Tue Jan 29, 2013, 03:24 PM

40. If you are curious

Use Google???

http://www.smithsonianmag.com/science-nature/Jack-Andraka-the-Teen-Prodigy-of-Pancreatic-Cancer-179996151.html?c=y&page=2

The Science paper he was covertly reading at his desk was about applications for nanotubes. With half an ear, Andraka listened to his biology teacher lecture on antibodies, which bind to particular proteins in the blood. Suddenly, the two ideas collided in his mind. What if he could lace a nanotube network with mesothelin-specific antibodies, then introduce a drop of a pancreatic cancer patient’s blood? The antibodies would bind to the mesothelin and enlarge. These beefed-up molecules would spread the nanotubes farther apart, changing the electrical properties of the network: The more mesothelin present, the more antibodies would bind and grow big, and the weaker the electrical signal would become.

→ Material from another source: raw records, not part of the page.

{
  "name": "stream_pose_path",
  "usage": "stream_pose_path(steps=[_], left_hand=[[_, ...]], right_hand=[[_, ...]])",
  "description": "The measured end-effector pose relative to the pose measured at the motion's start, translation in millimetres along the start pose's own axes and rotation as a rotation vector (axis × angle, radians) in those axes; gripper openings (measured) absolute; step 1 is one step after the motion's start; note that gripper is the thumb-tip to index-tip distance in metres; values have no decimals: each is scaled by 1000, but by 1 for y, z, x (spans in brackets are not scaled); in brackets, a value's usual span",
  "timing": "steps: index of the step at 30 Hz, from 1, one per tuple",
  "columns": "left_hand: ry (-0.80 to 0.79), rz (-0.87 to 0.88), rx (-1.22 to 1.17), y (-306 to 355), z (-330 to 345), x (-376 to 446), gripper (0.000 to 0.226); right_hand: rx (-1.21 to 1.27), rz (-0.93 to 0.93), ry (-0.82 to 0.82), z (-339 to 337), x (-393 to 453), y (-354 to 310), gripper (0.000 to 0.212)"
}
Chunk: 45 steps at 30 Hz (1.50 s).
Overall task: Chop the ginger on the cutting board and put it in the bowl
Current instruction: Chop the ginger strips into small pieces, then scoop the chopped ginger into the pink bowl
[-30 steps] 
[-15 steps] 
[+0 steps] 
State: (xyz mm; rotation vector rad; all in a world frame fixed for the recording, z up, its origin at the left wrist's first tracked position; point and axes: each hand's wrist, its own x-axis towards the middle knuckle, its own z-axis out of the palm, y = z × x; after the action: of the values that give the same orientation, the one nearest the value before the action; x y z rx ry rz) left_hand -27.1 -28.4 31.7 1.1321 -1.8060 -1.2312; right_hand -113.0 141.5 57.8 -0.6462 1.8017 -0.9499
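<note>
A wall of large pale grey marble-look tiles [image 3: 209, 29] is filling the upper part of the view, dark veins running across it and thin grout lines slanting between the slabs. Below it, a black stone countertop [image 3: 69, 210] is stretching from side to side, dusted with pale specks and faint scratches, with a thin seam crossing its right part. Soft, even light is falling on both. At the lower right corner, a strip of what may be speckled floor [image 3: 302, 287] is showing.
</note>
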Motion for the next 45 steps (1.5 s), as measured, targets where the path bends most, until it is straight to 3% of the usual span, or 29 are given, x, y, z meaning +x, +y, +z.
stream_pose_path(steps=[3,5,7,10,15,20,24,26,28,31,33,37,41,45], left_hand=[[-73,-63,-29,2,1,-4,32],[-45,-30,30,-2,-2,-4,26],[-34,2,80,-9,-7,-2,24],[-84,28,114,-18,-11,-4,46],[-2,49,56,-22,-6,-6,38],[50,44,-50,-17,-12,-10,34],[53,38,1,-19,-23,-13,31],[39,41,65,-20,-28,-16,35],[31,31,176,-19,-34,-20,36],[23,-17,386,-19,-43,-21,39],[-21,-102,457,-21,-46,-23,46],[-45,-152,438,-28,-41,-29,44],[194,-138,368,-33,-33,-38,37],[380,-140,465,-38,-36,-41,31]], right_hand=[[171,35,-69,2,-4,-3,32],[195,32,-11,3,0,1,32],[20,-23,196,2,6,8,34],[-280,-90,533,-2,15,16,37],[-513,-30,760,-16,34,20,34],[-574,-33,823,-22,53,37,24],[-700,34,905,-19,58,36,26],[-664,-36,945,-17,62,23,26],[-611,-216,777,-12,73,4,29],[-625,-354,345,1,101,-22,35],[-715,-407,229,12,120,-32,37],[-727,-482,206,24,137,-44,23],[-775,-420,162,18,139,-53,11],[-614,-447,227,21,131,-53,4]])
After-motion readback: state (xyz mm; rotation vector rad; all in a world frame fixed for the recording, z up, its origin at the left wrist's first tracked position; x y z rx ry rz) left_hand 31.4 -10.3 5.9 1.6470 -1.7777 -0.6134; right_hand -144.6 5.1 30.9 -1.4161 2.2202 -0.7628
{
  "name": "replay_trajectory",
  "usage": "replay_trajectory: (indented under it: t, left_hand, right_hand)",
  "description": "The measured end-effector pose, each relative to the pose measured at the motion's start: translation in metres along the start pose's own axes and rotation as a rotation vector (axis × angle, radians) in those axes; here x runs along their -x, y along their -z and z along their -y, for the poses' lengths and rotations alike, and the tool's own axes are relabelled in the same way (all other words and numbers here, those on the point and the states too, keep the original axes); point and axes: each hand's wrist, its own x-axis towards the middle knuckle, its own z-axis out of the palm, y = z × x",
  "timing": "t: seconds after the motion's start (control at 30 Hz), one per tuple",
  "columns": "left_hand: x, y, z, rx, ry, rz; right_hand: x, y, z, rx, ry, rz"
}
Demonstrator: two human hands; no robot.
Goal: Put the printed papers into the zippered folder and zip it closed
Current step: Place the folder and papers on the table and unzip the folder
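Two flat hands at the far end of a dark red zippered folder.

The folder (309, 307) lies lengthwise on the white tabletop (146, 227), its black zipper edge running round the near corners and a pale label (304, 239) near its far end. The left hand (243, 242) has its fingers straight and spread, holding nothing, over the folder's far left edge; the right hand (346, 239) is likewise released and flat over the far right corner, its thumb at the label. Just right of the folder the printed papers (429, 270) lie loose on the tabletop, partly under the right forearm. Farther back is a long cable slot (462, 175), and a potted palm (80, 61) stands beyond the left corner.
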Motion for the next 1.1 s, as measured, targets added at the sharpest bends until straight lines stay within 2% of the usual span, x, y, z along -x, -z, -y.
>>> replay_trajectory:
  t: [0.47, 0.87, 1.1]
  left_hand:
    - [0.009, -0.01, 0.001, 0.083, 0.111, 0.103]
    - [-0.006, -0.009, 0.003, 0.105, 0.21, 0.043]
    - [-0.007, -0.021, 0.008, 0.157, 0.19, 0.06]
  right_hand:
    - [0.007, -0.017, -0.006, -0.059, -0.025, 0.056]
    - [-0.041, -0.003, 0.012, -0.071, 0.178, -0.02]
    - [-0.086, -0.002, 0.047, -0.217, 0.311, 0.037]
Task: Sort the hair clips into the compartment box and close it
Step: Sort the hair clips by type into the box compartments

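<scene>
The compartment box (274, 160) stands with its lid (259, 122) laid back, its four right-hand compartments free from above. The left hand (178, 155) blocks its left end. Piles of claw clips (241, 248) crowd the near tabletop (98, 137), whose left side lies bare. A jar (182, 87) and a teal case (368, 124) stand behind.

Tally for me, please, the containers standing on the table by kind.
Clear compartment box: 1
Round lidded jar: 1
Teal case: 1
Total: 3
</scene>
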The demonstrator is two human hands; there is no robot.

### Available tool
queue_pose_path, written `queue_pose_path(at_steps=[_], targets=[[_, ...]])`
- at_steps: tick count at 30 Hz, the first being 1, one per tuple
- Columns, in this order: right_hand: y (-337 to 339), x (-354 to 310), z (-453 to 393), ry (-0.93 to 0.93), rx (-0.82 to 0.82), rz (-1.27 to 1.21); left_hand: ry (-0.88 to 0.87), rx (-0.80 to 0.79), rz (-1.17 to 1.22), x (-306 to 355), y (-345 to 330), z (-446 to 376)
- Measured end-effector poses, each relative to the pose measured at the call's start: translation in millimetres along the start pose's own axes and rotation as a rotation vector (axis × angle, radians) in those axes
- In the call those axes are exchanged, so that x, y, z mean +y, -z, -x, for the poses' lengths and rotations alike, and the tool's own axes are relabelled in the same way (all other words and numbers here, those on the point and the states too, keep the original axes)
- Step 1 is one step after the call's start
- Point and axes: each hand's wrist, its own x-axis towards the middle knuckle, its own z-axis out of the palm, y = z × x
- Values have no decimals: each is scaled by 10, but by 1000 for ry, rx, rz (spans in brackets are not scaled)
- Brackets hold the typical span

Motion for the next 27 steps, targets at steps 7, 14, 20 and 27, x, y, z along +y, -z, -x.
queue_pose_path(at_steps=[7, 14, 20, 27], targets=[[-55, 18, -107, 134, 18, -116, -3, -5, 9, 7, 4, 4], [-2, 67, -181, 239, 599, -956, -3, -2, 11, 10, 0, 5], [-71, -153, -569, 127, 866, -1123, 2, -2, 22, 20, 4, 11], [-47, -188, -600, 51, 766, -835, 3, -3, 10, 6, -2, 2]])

Other scientists had recently designed similar tests for breast and prostate cancers, but nobody had addressed pancreatic cancer. “It’s called connecting the dots,” Maitra says.

Andraka wrote up an experimental protocol and e-mailed it to 200 researchers. Only Maitra responded. “It was a very unusual e-mail,” he remembers. “I often don’t get e-mails like this from postdoctoral fellows, let alone high-school freshmen.” He decided to invite Andraka to his lab. To oversee the project, he appointed a gentle postdoctoral chemist, who took the baby-sitting assignment in stride. They expected to see Andraka for perhaps a few weeks over the summer.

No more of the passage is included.